Task details: Would you repeat the data below exactly, taking out the images?
******************************
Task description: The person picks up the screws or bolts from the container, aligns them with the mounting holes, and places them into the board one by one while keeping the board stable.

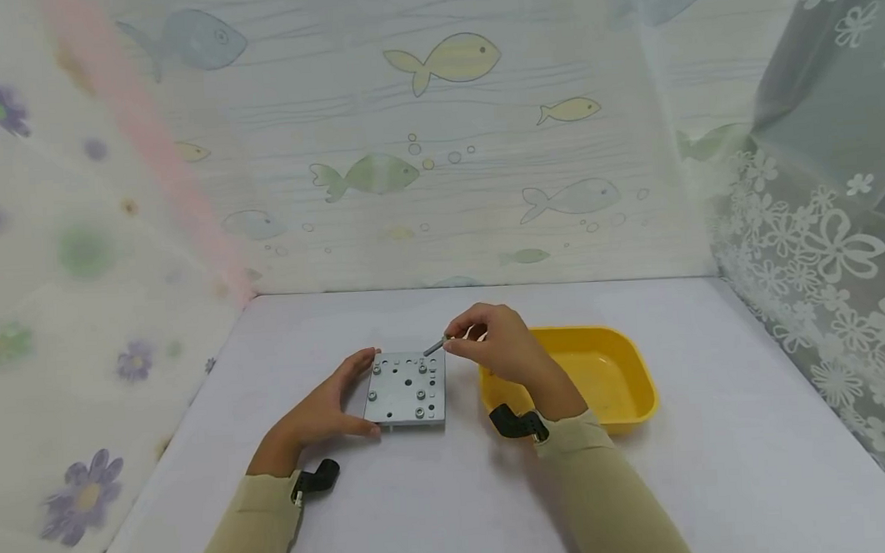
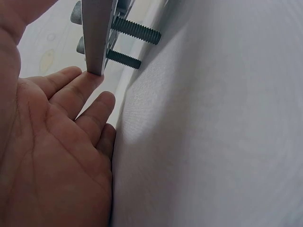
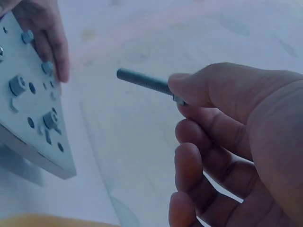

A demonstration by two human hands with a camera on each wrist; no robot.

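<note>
So the left hand (image 1: 322, 412) is steadying a square grey metal plate (image 1: 407, 389) on the white counter (image 1: 454, 493), fingers straight and spread along the plate's left edge, thumb at the near corner and fingertips up by the far corner. From the left wrist view you can see the fingertips (image 2: 90, 80) pushing right against the plate's edge (image 2: 97, 33), and two threaded bolt shanks (image 2: 135, 30) sticking out of the plate's underside toward the counter, so the plate sits raised on them. Several bolt heads (image 1: 421, 394) poke out of the top face, with some bare holes around them.

The right hand (image 1: 502, 348) hovers just beyond the plate's far right corner, pinching a loose bolt (image 1: 434, 345) between thumb and forefinger. The right wrist view shows it clearly: the threaded shank (image 3: 142, 80) points out from the fingertips toward the plate, head tucked in the pinch, not touching the plate, other fingers curled under.

A yellow plastic tray (image 1: 627, 367) sits right beside the right hand, on its outer side, partly behind the wrist. Both sleeves are beige, with a black strap mount at each wrist
</note>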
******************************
Reply:
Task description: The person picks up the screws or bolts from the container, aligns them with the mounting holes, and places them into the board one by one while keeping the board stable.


A demonstration by two human hands with a camera on each wrist; no robot.

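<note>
So the left hand (image 1: 322, 412) is steadying a square grey metal plate (image 1: 407, 389) on the white counter (image 1: 454, 493), fingers straight and spread along the plate's left edge, thumb at the near corner and fingertips up by the far corner. From the left wrist view you can see the fingertips (image 2: 90, 80) pushing right against the plate's edge (image 2: 97, 33), and two threaded bolt shanks (image 2: 135, 30) sticking out of the plate's underside toward the counter, so the plate sits raised on them. Several bolt heads (image 1: 421, 394) poke out of the top face, with some bare holes around them.

The right hand (image 1: 502, 348) hovers just beyond the plate's far right corner, pinching a loose bolt (image 1: 434, 345) between thumb and forefinger. The right wrist view shows it clearly: the threaded shank (image 3: 142, 80) points out from the fingertips toward the plate, head tucked in the pinch, not touching the plate, other fingers curled under.

A yellow plastic tray (image 1: 627, 367) sits right beside the right hand, on its outer side, partly behind the wrist. Both sleeves are beige, with a black strap mount at each wrist
</note>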

The answer has been given in its entirety.